The Image as Its Own Reward:
Reinforcement Learning with Adversarial Reward for Image Generation

Weijia Mao¹ Hao Chen²^✉ Zhenheng Yang² Mike Zheng Shou¹^✉

¹ Show Lab, National University of Singapore, ² ByteDance

Adv-GRPO

We introduce Adv-GRPO, an RL framework with an adversarial reward that iteratively updates both the reward model and the generator. Our method Adv-GRPO improves text-to-image (T2I) generation in three ways:

Alleviate Reward Hacking, achieving higher perceptual quality while maintaining comparable benchmark performance (e.g., PickScore, OCR), as shown in the top-left human evaluation panel;
Visual Foundation Model as Reward, leveraging visual foundation models (e.g., DINO) for rich visual priors, leading to overall improvements as shown in middle-top human evaluation results;
RL-based Distribution Transfer, enabling style customization by aligning generations with reference domains

News

2026-2-21

🎉 Our paper Adv-GRPO has been accepted to CVPR 2026 (Main Conference / Main Track)!

2025-12-15

Released the checkpoints trained with OCR and GenEval prompts under the DINO reward framework:
- DINO_OCR
- DINO_GENEVAL

2025-11-27

We also released our reference datasets.
- QWen_Image_PickScore
The Adv-GRPO demo is now available on Hugging Face:
- PickScore
- DINOv2

2025-11-25

We release the code of Adv-GRPO training code, inference code and the pretrained ckpt.

📝 TO DO

Release the reference dataset used in our work
Release the DINO reward checkpoint trained with GenEval and OCR prompts
Release the style transfer checkpoint
Try more base models like QWen-Image

🤗 Model

Task	Model
PickScore	🤗PickScore
DINOv2	🤗DINOv2

🚀 Quick Started

1. Environment Set Up

Clone this repository and install packages.

git clone https://github.com/showlab/Adv-GRPO.git
cd Adv-GRPO
conda create -n adv_grpo python=3.10.16 -y
pip install -e .

2. Reference Image Generation

We use the Qwen-Image model (https://github.com/QwenLM/Qwen-Image) to generate reference images.

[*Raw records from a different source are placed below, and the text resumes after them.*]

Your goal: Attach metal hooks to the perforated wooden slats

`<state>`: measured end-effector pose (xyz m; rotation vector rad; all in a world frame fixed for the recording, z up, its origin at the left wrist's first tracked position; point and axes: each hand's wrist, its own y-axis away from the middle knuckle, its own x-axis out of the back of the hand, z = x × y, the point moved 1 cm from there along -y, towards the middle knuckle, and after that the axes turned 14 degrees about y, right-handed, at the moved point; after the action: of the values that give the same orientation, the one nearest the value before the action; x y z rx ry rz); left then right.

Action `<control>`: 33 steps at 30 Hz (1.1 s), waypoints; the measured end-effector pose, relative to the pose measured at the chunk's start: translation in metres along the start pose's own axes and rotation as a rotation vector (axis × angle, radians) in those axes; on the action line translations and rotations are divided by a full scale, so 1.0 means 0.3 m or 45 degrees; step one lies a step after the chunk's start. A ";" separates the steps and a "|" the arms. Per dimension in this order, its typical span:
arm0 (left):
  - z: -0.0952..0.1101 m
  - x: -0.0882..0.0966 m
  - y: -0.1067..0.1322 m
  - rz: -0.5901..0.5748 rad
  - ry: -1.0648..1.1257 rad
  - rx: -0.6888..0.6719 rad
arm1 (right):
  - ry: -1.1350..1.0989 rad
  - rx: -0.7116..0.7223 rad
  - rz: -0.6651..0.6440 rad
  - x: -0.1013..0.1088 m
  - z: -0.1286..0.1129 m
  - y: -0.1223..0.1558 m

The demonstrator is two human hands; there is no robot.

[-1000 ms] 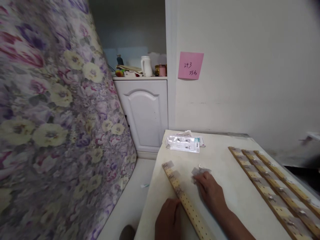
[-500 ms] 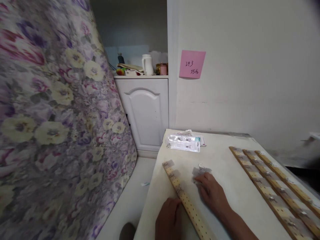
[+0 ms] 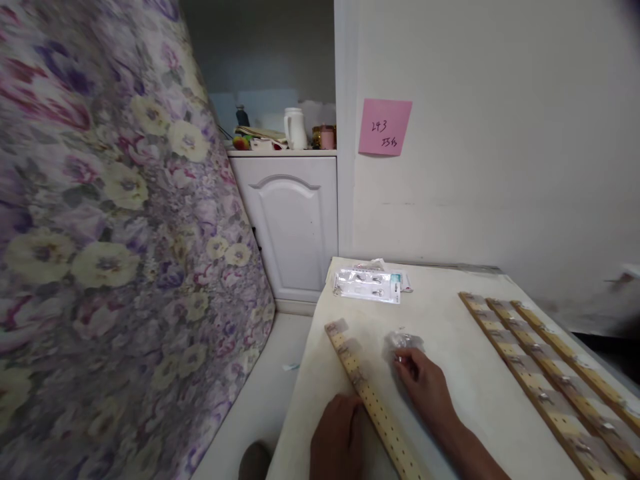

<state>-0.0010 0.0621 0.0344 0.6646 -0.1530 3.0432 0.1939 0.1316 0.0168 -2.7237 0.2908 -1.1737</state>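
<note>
On the table [image 3: 470, 347], the left hand [image 3: 336, 433], grip hidden, seemingly steadies the strip [image 3: 382, 420] while the right hand [image 3: 425, 383] pinches something shiny [image 3: 399, 359] by plastic [image 3: 406, 341].

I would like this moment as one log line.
left hand: at perforated strip; right hand: at clear plastic pile; three strips: farther right

Table [image 3: 430, 300]: packages [image 3: 367, 285] are lying at far left corner; single strip [image 3: 380, 417] is slanting inward near left edge; to its right, small packets [image 3: 407, 341] are lying at right hand [image 3: 425, 383]; three strips [image 3: 530, 380] are lining right edge.
</note>
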 end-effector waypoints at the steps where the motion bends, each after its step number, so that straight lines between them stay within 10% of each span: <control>1: 0.003 0.000 0.000 0.005 0.008 -0.001 | -0.161 -0.093 -0.017 0.006 0.007 0.000; 9: 0.016 -0.001 0.005 -0.008 0.053 0.004 | -1.069 -0.513 -0.167 0.063 0.024 -0.003; 25: 0.068 -0.024 0.019 0.114 0.548 0.153 | -0.633 -0.068 -0.579 0.043 -0.187 0.149; 33: 0.016 -0.057 -0.013 0.093 1.312 0.555 | -0.445 -0.084 -0.232 0.051 -0.125 0.133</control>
<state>0.0166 0.0653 0.0321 -0.9559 0.5118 3.0428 0.1723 0.0867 0.0439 -2.9969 0.0362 -0.7108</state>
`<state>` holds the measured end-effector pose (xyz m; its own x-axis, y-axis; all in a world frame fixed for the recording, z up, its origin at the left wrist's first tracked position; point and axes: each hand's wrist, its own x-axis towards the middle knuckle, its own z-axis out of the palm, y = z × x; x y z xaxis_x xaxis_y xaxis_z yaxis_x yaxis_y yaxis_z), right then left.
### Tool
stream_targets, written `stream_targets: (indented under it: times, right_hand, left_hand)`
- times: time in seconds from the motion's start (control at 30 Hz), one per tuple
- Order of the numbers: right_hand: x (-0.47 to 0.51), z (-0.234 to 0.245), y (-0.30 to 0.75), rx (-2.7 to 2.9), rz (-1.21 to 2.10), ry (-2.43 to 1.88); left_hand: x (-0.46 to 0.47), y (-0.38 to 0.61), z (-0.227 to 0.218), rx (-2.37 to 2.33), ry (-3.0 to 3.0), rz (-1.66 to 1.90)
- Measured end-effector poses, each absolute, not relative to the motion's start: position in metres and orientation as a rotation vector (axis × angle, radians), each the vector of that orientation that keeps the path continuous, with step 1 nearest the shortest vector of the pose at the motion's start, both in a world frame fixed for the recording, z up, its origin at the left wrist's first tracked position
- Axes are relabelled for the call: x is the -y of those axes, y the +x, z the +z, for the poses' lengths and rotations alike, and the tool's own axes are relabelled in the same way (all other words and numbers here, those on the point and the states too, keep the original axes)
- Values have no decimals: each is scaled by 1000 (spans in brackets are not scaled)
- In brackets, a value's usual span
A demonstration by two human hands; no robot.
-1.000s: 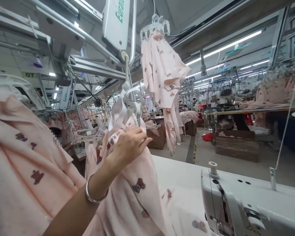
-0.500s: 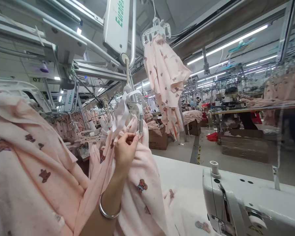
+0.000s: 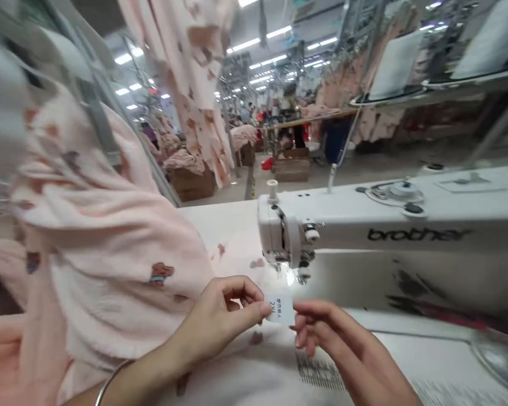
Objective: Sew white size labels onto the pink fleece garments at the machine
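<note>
A small white label (image 3: 281,310) with dark printed characters is stretched between my two hands, in front of the sewing machine's needle area. My left hand (image 3: 231,310), with a bangle on its wrist, pinches the label's left end between thumb and fingers. At the label's right edge, the curled fingertips of my right hand (image 3: 330,330) close on it. Beneath and beside the left hand lies pale pink fleece fabric (image 3: 122,242) with brown bear prints, hanging from above at the left and spreading onto the machine table.
A white sewing machine (image 3: 342,220) marked "brother" spans the right side. Thread cones (image 3: 395,67) stand above it. Another pink garment (image 3: 195,84) hangs behind, near cardboard boxes (image 3: 192,183) on the floor. A ruler-like scale (image 3: 319,372) marks the table by my right hand.
My left hand has left the clip on the hanging garment and come down to the machine with the label. My right hand has come into view. The camera has turned right and down.
</note>
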<state>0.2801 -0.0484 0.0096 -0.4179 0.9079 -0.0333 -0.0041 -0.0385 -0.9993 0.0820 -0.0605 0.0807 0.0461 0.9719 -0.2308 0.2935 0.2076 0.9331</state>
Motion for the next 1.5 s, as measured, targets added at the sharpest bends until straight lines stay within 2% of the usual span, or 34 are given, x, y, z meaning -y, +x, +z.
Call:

First, install the dependencies required by Qwen-Image.

python reference_imgs_scripts/qwen_generate_multi.py \
    --node_rank 0 \
    --num_nodes 1 \
    --num_variations 8 \
    --output_dir "" \
    --text_file ""

The reference images will be saved in output_dir and the json file will be like this:

{
  "middle-aged man with a beard giving a thumbs up, upper body, green fields in the background": [
    "node0_rank3_00000_0.png",
    "node0_rank3_00000_1.png",
    ...
  ],
  "king charles spaniel with planets for eyes, ethereal, midjourney style lighting and shadows, insanely detailed, 8k, photorealistic": [
    "node0_rank3_00001_0.png",
    "node0_rank3_00001_1.png",
    ...
  ],
  ...

}

And if you do not want to generate, you can use our generated images: 🤗QWen_PickScore

Some tips:

Our reference dataset is relatively large — the full set is about 60 GB if you choose to download it.
Actually, we do not use all images during training. Similarly, not all prompts are covered when using DINOv2.
Based on our ablation studies, using a smaller subset of reference images and prompts can still achieve comparable performance to using the full dataset when observing the DINO similarity.
If you prefer not to use our dataset or have a better alternative, you can use your own dataset and simply adapt it to the required format.

2. Inferece Stage.

Firstly, we set the config file .config/grpo.py

def eval_sd3_fast():
    ...
     config.train.lora_path = ""
    config.save_folder = ""
    config.json_path = ""
    config.reference_image_path = ""
    config.test_reference_image_path = ""
    ...

lora_path: LoRA checkpoint path
save_folder: Output directory
json_path: JSON metadata file where each key is a prompt and each value is a list containing the file paths of the corresponding reference images.
reference_image_path: Reference images for inference (optional)
test_reference_image_path: Test-time reference images (optional)

Secondly,

bash scripts/multi_node/sd3_fast/eval.sh

You can modify the value after --prompts to try any text prompt you like.

If you want to generate one image,

python3 inference_t2i.py --config config/grpo.py:eval_sd3_fast --prompts "a flower on a planet"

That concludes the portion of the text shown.